In some embodiments, the training phase may be performed when the IR system is initially installed in a new environment. In some embodiments, the training phase may be performed upon request from a user.
In some embodiments, such as in some embodiments in which method 700 is performed during the training phase, steps 610, and 712 may be omitted (e.g., the issuing of the user alarm during step 610 may be masked) and step 714 may be performed each time a new detected IR source is not in the LUT (e.g., each time step 706 outputs “no”).
In some embodiments, method 700 may be performed during a training phase and during runtime. By performing method 700 in a training phase and during runtime, some embodiments are advantageously capable of adapting to changes in the indoor environment as time passes while avoiding false positives for at least commonly used IR sources that are part of the environment from the beginning of runtime.

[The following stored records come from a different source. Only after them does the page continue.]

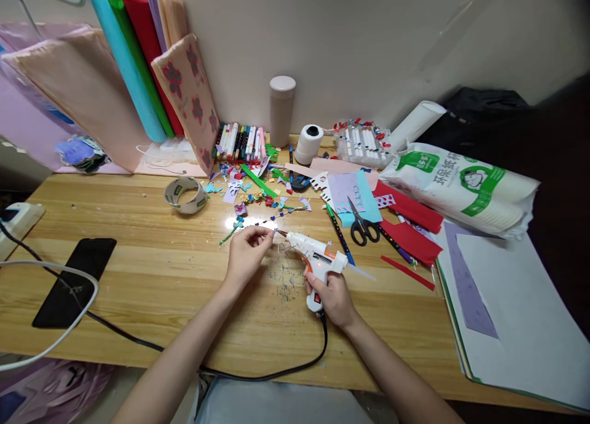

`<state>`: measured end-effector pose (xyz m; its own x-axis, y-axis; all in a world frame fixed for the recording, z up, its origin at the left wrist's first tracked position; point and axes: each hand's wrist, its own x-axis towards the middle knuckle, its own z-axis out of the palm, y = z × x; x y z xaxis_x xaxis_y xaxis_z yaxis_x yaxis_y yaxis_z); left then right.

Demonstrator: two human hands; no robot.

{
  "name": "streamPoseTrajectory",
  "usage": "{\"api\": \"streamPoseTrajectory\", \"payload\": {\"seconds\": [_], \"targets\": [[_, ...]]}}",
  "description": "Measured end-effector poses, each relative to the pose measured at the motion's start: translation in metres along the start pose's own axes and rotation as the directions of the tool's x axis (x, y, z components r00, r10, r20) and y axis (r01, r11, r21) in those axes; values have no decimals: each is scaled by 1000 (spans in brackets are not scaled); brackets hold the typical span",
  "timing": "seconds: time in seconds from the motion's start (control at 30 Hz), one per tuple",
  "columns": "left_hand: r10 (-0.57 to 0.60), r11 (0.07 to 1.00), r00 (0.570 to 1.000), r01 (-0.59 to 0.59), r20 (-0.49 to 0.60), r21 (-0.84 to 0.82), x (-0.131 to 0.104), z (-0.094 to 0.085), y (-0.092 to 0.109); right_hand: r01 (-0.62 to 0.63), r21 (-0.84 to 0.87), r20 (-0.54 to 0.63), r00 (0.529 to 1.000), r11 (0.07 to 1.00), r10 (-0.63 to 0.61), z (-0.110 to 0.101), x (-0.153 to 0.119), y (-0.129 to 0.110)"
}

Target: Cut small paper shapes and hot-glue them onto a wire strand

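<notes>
The left hand (247, 252) pinched one tiny scrap (275, 230); the right hand (334, 298) gripped one white plastic glue gun (317, 255) over the wooden worktop (184, 289).

The scissors (365, 228) have black handles; the glue gun (318, 255) is white-and-orange.

Phone (76, 282): flat on the surface (154, 276), to my left.
Tape roll (185, 195): farther from me than the phone, nearer the middle.
Markers (242, 142): toward the back, left of the bottle (282, 113).
Thread spool (309, 145): just right of the bottle.
Scissors (359, 216): right of centre, blades over cut paper (343, 189).
Cup pack (479, 187): at my right, behind the paper stack (530, 313).
</notes>
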<state>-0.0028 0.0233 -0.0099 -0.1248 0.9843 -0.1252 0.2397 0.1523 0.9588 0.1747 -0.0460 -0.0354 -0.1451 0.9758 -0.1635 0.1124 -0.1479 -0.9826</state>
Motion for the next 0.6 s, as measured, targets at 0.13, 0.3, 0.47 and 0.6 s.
{"api": "streamPoseTrajectory", "payload": {"seconds": [0.13, 0.3, 0.47, 0.6], "targets": [[9, 1000, 1000, -9, -6, 8, -1, 1, 0, 4, -1, 7, 1000, 1000, -4, 1, 1, -2], [4, 1000, 1000, -4, -5, -17, -1, 1, 2, -6, 19, 16, 1000, 1000, 6, 1, 1, -2], [24, 1000, 1000, -24, -3, -7, -2, 1, 2, -2, -14, 16, 1000, 1000, 3, -1, 0, -2], [130, 988, 991, -130, 10, 84, -4, -2, 2, 10, -46, 16, 1000, 999, -9, -2, -1, -2]]}}
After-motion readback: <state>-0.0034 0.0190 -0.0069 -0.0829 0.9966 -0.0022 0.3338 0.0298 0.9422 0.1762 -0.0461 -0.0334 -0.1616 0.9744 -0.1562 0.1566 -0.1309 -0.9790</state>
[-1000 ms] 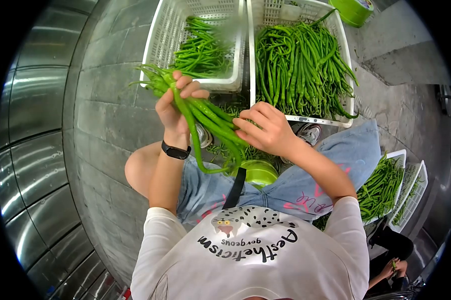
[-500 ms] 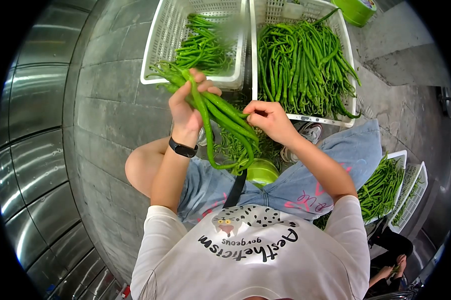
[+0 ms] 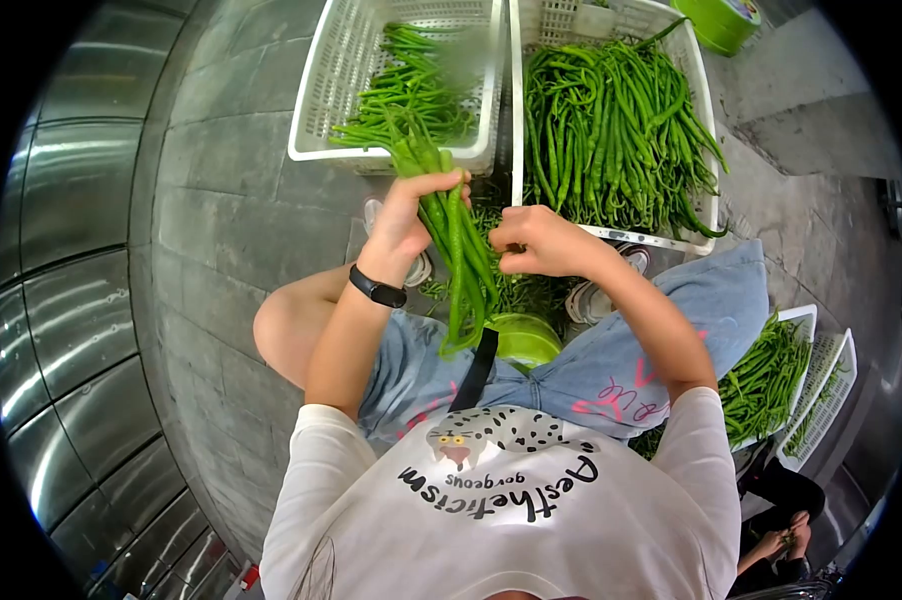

In some embodiments, the LUT (e.g., 500) may be populated without user intervention. For example,
During step 802, the relative change in IR strength Vrel with respect to time, from each of M IR sensors (e.g., 102), is monitored. In some embodiments, the relative IR strength Vrel measured by an IR sensor may be given by
Vrel=Vabs−Vbaseline (1)
where Vabs represents the actual IR strength measured by the IR sensor and Vbaseline represents a baseline IR strength, such as the ambient IR strength.
In some embodiments, M may be a subset of the plurality of IR sensors 102 of an IR sensing system (e.g., 100 or 200). For example, in some embodiments in which the IR sensing system has L IR sensors, M may be between greater than or include to 1 and lower than or equal to L.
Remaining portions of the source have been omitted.